Answered By: Alexander

If you don’t need the CSV in memory, just copying from input to output, it’ll be a lot cheaper to avoid parsing at all, and copy without building up in memory:

import shutil
import glob


#import csv files from folder
path = r'data/US/market/merged_data'
allFiles = glob.glob(path + "/*.csv")
allFiles.sort()  # glob lacks reliable ordering, so impose your own if output order matters
with open('someoutputfile.csv', 'wb') as outfile:
    for i, fname in enumerate(allFiles):
        with open(fname, 'rb') as infile:
            if i != 0:
                infile.readline()  # Throw away header on all but first file
            # Block copy rest of file from input to output without parsing
            shutil.copyfileobj(infile, outfile)
            print(fname + " has been imported.")

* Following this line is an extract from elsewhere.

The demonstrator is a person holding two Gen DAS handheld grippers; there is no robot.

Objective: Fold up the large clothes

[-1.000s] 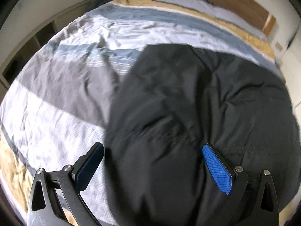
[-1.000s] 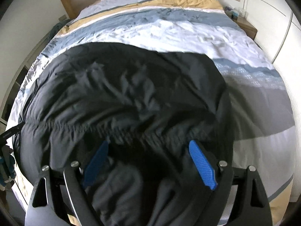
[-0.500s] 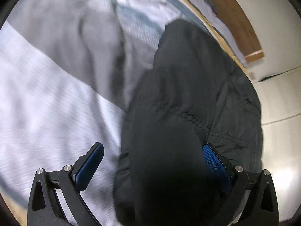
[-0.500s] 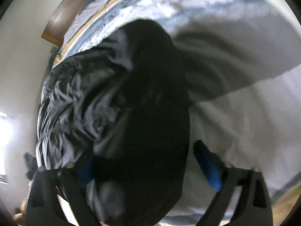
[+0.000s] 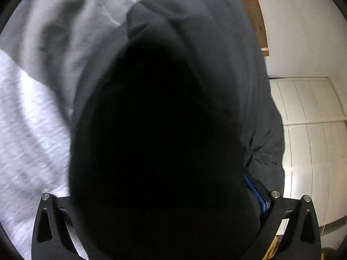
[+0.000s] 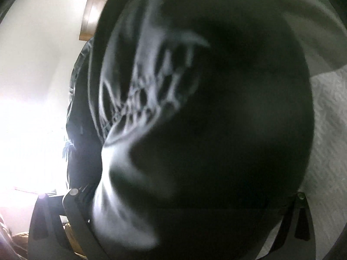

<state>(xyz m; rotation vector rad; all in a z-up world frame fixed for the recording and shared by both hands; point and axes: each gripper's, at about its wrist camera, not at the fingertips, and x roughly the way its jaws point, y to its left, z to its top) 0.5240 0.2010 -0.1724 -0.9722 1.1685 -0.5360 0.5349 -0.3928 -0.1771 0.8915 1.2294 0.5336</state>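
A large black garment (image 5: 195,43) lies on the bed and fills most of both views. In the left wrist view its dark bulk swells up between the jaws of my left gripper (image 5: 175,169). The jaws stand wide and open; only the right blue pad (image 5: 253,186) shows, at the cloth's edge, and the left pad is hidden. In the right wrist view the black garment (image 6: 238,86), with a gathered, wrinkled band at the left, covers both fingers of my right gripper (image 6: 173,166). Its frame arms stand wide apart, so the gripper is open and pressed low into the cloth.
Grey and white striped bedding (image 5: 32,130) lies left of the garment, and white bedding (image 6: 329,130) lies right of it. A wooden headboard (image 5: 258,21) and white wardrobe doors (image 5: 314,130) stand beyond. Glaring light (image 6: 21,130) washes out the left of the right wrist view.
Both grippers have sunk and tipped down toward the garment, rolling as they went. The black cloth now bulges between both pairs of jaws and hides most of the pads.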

That’s it; shutil.copyfileobj handles efficiently copying the data, dramatically reducing the Python level work to parse and reserialize. Don’t omit the allFiles.sort()!†

This assumes all the CSV files have the same format, encoding, line endings, etc., the encoding encodes such that newlines appear as a single byte equivalent to ASCII n and it’s the last byte in the character (so ASCII and all ASCII superset encodings work, as does UTF-16-BE and UTF-32-BE, but not UTF-16-LE and UTF-32-LE) and the header doesn’t contain embedded newlines, but if that’s the case, it’s a lot faster than the alternatives.

For the cases where the encoding’s version of a newline doesn’t look enough like an ASCII newline, or where the input files are in one encoding, and the output file should be in a different encoding, you can add the work of encoding and decoding without adding CSV parsing/serializing work, with (adding a from io import open if on Python 2, to get Python 3-like efficient encoding-aware file objects, and defining known_input_encoding to some string representing the known encoding for input files, e.g. known_input_encoding = 'utf-16-le', and optionally a different encoding for output files):

# Other imports and setup code prior to first with unchanged from before

# Perform encoding to chosen output encoding, disabling line-ending 
# translation to avoid conflicting with CSV dialect, matching raw binary behavior
with open('someoutputfile.csv', 'w', encoding=output_encoding, newline='') as outfile:
    for i, fname in enumerate(allFiles):
        # Decode with known encoding, disabling line-ending translation
        # for same reasons as above
        with open(fname, encoding=known_input_encoding, newline='') as infile:
            if i != 0:
                infile.readline()  # Throw away header on all but first file
            # Block copy rest of file from input to output without parsing
            # just letting the file object decode from input and encode to output
            shutil.copyfileobj(infile, outfile)
            print(fname + " has been imported.")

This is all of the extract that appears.